→ TASK
Return only that part of the material below which starts with the line containing "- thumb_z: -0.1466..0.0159" and goes on through the line containing "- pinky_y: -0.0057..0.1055", restated exactly.

→ STORED DATA
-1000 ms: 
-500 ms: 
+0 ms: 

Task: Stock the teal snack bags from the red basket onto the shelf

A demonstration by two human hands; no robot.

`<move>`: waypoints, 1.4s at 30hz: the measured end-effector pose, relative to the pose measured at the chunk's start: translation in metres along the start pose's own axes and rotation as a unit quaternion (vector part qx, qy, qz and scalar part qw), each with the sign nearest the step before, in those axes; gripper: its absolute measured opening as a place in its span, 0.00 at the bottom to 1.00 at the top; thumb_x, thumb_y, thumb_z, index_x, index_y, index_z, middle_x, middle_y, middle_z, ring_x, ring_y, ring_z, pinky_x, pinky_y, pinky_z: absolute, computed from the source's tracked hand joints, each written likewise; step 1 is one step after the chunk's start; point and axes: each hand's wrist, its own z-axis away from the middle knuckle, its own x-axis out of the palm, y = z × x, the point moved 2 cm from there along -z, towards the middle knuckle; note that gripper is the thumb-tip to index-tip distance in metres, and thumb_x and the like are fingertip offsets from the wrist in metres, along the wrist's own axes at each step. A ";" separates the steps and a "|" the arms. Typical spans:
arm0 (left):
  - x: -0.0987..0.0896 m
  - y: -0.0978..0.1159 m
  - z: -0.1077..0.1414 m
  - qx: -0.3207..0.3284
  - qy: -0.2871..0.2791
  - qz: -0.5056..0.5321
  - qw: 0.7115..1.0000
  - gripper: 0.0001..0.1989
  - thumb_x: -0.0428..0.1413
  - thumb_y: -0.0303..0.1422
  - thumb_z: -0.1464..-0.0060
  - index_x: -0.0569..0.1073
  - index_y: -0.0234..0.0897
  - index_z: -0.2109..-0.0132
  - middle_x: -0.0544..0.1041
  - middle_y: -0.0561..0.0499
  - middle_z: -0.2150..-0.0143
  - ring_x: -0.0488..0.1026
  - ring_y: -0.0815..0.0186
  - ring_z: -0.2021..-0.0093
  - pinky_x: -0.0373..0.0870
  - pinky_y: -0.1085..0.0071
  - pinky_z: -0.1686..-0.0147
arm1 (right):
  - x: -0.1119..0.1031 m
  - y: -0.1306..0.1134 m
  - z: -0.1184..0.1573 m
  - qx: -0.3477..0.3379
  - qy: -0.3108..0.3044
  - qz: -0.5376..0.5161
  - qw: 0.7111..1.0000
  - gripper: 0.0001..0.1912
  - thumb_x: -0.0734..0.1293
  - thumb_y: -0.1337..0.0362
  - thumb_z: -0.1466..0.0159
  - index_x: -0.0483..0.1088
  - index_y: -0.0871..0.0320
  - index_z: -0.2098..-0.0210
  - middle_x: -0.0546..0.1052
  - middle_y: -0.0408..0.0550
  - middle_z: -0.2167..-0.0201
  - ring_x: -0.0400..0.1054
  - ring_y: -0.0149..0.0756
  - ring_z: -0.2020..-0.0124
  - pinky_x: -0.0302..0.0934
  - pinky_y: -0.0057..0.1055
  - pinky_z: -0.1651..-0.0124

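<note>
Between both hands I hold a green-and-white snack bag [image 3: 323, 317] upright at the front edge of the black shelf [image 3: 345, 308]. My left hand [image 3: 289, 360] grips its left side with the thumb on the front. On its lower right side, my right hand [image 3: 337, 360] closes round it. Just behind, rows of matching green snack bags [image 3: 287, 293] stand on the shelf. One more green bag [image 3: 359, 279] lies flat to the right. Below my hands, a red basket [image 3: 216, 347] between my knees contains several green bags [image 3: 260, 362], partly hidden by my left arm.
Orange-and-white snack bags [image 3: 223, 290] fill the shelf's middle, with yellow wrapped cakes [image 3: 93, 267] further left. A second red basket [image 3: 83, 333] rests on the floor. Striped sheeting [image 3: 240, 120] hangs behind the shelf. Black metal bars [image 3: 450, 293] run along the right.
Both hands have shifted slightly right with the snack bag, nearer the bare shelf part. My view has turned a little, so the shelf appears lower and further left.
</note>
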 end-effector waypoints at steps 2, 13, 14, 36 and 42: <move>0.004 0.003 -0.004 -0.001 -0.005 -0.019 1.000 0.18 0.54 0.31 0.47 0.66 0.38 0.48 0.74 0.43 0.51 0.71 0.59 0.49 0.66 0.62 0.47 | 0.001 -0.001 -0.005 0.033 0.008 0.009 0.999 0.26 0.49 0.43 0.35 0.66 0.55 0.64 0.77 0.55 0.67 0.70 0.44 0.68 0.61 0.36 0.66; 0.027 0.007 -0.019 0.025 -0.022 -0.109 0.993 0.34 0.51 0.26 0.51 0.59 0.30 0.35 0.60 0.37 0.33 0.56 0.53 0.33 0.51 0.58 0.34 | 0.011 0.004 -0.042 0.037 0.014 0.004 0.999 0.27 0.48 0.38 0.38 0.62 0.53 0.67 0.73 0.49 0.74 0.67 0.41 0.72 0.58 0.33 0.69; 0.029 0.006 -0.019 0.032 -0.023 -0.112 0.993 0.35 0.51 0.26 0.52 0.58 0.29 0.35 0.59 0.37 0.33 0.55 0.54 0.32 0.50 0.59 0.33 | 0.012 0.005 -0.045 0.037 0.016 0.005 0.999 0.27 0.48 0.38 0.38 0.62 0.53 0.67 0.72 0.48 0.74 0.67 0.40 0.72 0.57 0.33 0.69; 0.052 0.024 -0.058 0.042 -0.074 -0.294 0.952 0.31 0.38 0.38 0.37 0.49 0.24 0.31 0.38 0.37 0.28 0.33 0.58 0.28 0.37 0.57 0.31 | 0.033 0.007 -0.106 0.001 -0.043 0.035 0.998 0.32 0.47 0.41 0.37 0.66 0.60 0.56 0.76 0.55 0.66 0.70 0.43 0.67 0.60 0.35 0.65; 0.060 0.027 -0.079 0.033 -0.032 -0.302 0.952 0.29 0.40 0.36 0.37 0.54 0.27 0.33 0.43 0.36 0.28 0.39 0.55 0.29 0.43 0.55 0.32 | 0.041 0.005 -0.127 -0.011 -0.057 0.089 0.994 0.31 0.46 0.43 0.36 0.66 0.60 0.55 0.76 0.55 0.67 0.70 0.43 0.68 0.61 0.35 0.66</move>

→ RESULT FOR THIS EXERCISE
  - thumb_z: -0.1466..0.0159
  - index_x: -0.0483..0.1088
  - index_y: -0.0871..0.0320
  - index_z: -0.2098..-0.0210
  - middle_x: -0.0546..0.1052
  - middle_y: -0.0408..0.0550
  - middle_z: -0.2167..-0.0201
  - ring_x: -0.0400..0.1054
  - ring_y: -0.0149..0.0756
  - ring_z: -0.2020..-0.0124
  - pinky_x: -0.0302..0.0934
  - pinky_y: -0.0057..0.1055

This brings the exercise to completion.